Sur les terres rouges du nord-est gabonais, une transformation longtemps attendue est à l’œuvre. L’axe routier Ovan-Makokou, épine dorsale de l’Ogooué-Ivindo, connaît une réhabilitation en profondeur après plus d’une décennie d’abandon. Lancé en 2012, le chantier s’était figé, laissant les populations livrées à elles-mêmes. Mais depuis quelques mois, les travaux ont repris un rythme soutenu, portés par une impulsion nouvelle insufflée par les plus hautes autorités de l’État.

 

 

 

Les résultats sont visibles. Entre le PK18 et Etzua-Megnien, ou encore d’Ebeigue à Simintang, les engins ont laissé place à une chaussée bitumée, encadrée de caniveaux, avec des dispositifs d’écoulement bien pensés. Ce sont près de 20 kilomètres de route asphaltée qui ont été livrés, redonnant espoir aux usagers de cet axe majeur pour les échanges commerciaux, la circulation des biens et la mobilité des personnes.

La modernisation ne se limite pas au simple bitumage. Les anciennes buses en tôle cèdent progressivement la place à des ponts en béton armé.

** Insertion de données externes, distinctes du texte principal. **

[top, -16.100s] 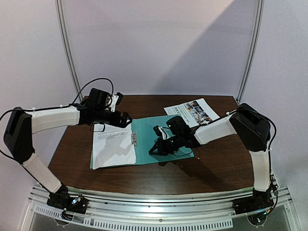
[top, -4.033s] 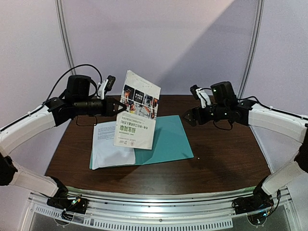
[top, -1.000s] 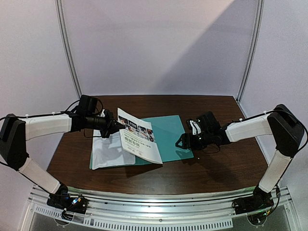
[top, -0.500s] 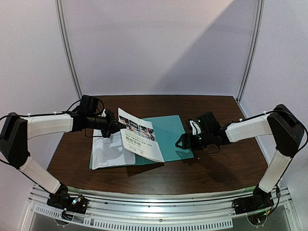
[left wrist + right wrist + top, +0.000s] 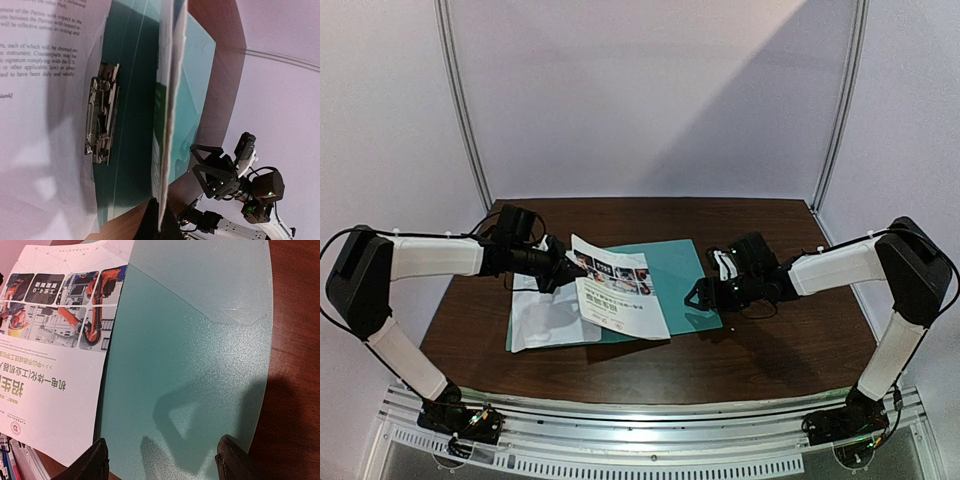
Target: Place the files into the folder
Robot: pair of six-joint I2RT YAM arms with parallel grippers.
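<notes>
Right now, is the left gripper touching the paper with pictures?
Touching. The left wrist view shows the left gripper shut on the edge of the paper with pictures.

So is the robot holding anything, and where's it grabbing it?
The left gripper pinches the colour-photo sheet by its edge near the photos. The right gripper is open over the folder, holding nothing.
</notes>
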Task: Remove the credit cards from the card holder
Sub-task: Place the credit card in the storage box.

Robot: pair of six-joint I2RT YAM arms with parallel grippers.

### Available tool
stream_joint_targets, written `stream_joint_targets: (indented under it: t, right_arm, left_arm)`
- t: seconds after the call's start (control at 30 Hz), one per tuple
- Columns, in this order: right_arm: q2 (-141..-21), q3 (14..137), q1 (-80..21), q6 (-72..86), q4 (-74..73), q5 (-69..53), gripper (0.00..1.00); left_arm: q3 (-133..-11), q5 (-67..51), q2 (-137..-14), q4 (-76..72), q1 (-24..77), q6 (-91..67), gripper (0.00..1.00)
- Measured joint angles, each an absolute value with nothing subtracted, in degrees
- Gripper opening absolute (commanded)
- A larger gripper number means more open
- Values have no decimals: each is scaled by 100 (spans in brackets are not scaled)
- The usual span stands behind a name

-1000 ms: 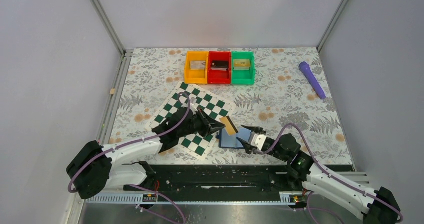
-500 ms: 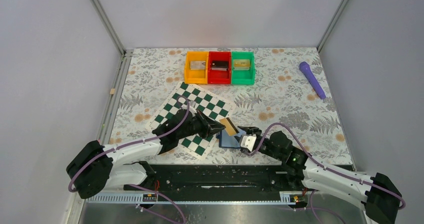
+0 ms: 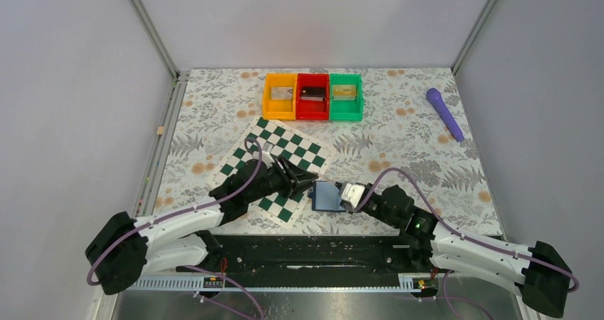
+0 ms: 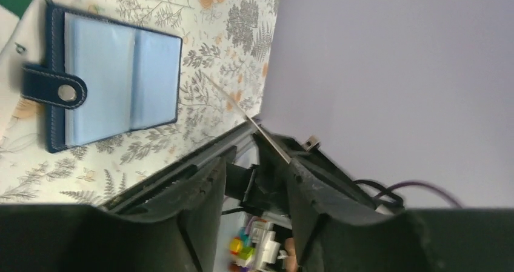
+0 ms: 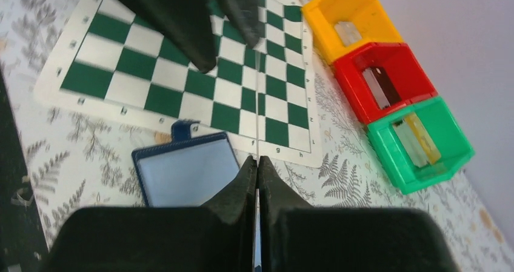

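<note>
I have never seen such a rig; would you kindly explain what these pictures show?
Two robot arms, the left arm and the right arm, stand bolted side by side. One picture looks down from above; the other two come from wrist cameras. On the floral table before them lie a chessboard, an open blue card holder, a purple pen-like object, and an orange bin, a red bin and a green bin. The right gripper is shut on a thin credit card, seen edge-on; the left gripper stands open close by.

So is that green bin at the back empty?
No, a yellowish card lies inside the green bin, as the right wrist view shows.
</note>
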State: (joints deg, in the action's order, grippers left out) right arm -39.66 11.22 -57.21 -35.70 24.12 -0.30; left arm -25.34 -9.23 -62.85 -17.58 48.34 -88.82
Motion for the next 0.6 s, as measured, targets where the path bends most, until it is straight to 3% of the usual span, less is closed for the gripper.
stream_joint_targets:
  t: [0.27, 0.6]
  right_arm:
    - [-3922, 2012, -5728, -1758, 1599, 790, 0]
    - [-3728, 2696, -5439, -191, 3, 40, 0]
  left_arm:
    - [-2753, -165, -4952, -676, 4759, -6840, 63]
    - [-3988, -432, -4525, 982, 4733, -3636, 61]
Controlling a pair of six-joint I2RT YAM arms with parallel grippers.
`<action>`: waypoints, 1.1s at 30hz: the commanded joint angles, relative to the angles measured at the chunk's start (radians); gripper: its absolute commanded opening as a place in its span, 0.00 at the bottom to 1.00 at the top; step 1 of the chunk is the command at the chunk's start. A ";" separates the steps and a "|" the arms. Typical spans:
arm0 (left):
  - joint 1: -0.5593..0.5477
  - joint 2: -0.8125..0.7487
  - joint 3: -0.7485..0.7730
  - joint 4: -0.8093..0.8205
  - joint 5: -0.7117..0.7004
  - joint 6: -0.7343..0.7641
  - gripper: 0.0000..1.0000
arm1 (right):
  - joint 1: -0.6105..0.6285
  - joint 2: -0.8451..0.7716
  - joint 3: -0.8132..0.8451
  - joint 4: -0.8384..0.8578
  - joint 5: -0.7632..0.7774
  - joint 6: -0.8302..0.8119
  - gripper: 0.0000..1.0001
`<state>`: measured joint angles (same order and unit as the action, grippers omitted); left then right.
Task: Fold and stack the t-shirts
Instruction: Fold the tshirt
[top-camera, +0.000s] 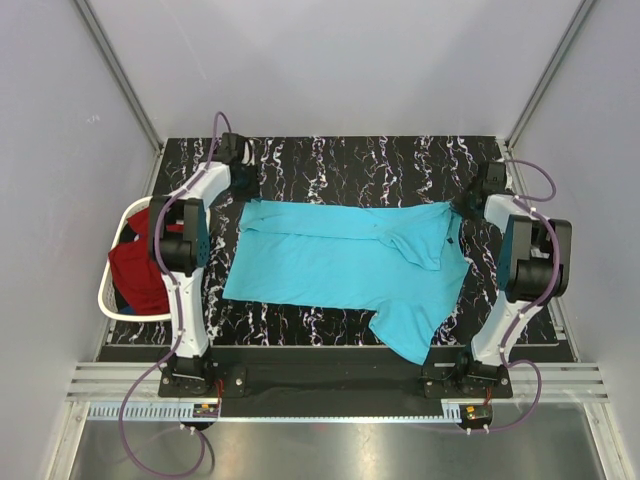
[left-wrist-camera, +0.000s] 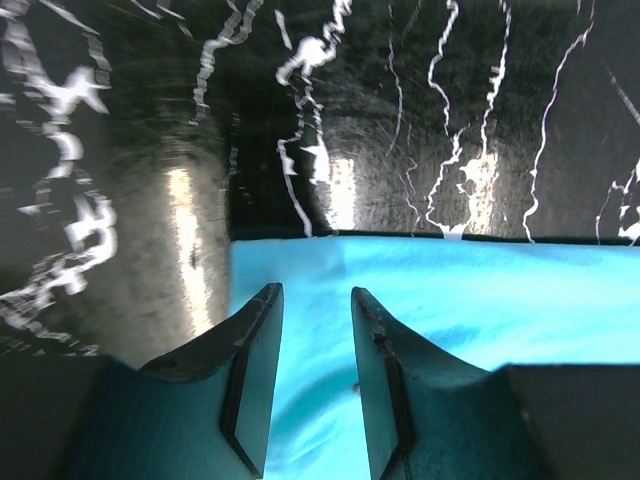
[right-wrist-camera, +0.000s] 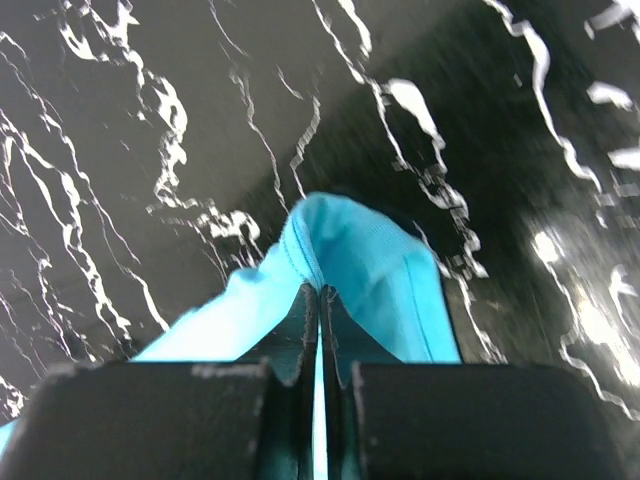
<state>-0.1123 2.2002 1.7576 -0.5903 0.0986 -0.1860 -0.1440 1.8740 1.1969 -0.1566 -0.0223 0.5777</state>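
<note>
Turquoise cloth, thin and limp by the look: the blue t-shirt (top-camera: 340, 265) lies spread near-flat on the marbled table (top-camera: 330, 160), collar toward the right, one sleeve trailing at the near edge; judged light and soft, prone to sag and crease, best taken by pinching corners or hems; right gripper (right-wrist-camera: 318, 300) pinched fully closed on a raised fold at the far right corner; left gripper (left-wrist-camera: 315, 300) jaws half apart over the far left corner, nothing clamped; dark red t-shirt (top-camera: 140, 275) bundled in the white basket (top-camera: 105, 300) at left.
</note>
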 joint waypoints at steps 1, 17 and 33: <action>0.002 -0.105 -0.019 0.021 -0.069 -0.015 0.39 | -0.002 0.048 0.081 0.032 -0.013 -0.027 0.00; 0.005 -0.058 -0.026 0.006 -0.127 -0.010 0.26 | -0.002 0.111 0.256 -0.056 -0.052 -0.119 0.23; -0.063 -0.181 -0.207 0.029 -0.120 -0.004 0.27 | -0.002 -0.197 0.068 -0.425 -0.005 0.157 0.41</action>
<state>-0.1646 2.0201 1.5642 -0.5827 -0.0265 -0.1883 -0.1444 1.7767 1.3460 -0.5117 -0.0433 0.6483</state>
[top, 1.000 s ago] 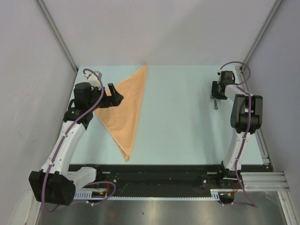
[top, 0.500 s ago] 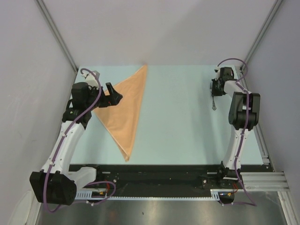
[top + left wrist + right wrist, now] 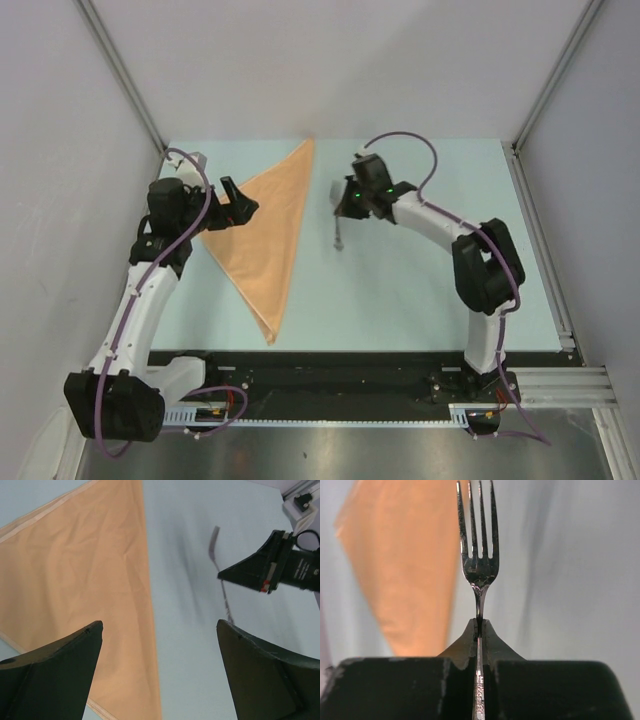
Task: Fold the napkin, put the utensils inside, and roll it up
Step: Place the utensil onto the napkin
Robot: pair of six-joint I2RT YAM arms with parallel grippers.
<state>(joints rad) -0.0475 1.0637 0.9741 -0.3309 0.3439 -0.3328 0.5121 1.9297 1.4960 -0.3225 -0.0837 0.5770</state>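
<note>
This is looking like a robotics lab test cell. Plain grey panels and aluminium struts are enclosing a pale blue table.

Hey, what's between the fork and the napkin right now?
Nothing: only bare blue table separates the fork from the napkin, clearest in the top view.

The left arm rises from its base at the near left corner and leans toward the far side, elbow bent, wrist turned in toward the middle of the table. The left gripper has both fingers spread wide, with nothing between them. The right arm stands up from its base, then reaches well across to the left with its forearm stretched out. The right gripper is tipped downward, jaws pressed tight on the handle of a fork, tines pointing away from the wrist.
</note>
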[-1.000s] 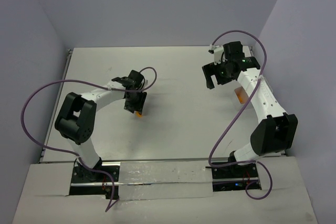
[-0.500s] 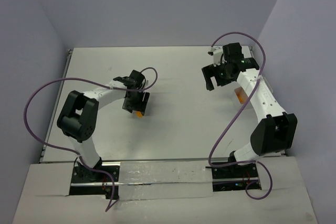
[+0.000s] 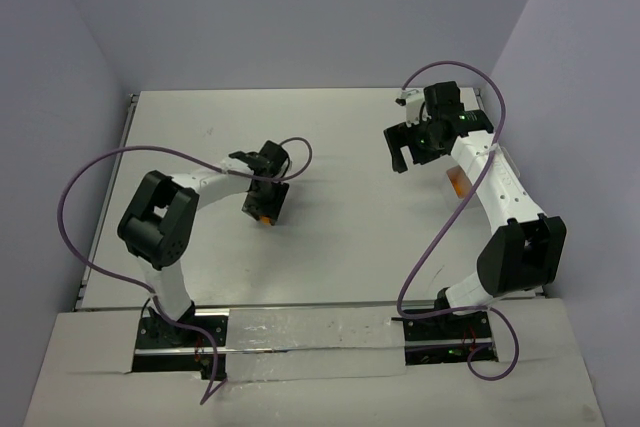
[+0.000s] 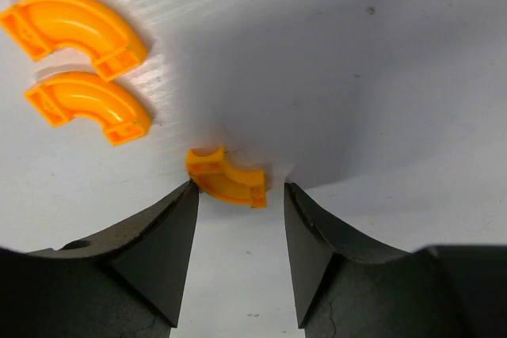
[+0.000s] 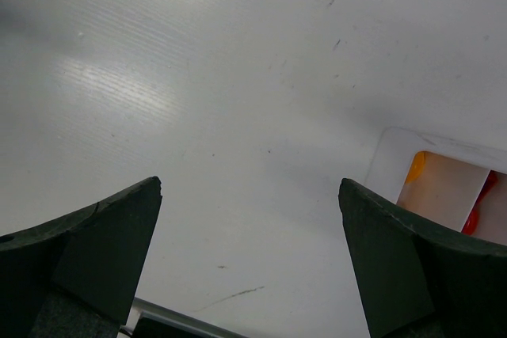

Trois ouvrages d’art sont en cours de réalisation sur les rivières Ngnabalghe, Menighe et Louli, renforçant la sécurité et la durabilité du tracé, notamment en période de fortes pluies.

Pilotés par l’entreprise CFHEC, les travaux avancent, malgré quelques ralentissements techniques, notamment à l’approche de Makokou, où les interférences avec les réseaux de la SEEG nécessitent des ajustements. Mais l’engagement reste ferme. Sur le chantier, plus de 85 % des ouvriers sont gabonais, issus pour la plupart de la province, donnant à ce projet un ancrage local fort.

Sur place, les communautés riveraines ne sont pas en reste. Des appels ont été lancés à la tenue de rituels traditionnels pour sanctifier le chantier, selon les coutumes locales, dans l’espoir de conjurer tout obstacle et d’accompagner la route dans sa renaissance.

De l’infrastructure naît une ambition plus grande : désenclaver l’Ogooué-Ivindo, faciliter l’accès aux services publics, encourager l’investissement. Pour la population, c’est un soulagement ; pour les autorités, un engagement tenu. L’axe Ovan-Makokou, hier symbole d’attente et de résignation, devient aujourd’hui celui du renouveau et du pragmatisme.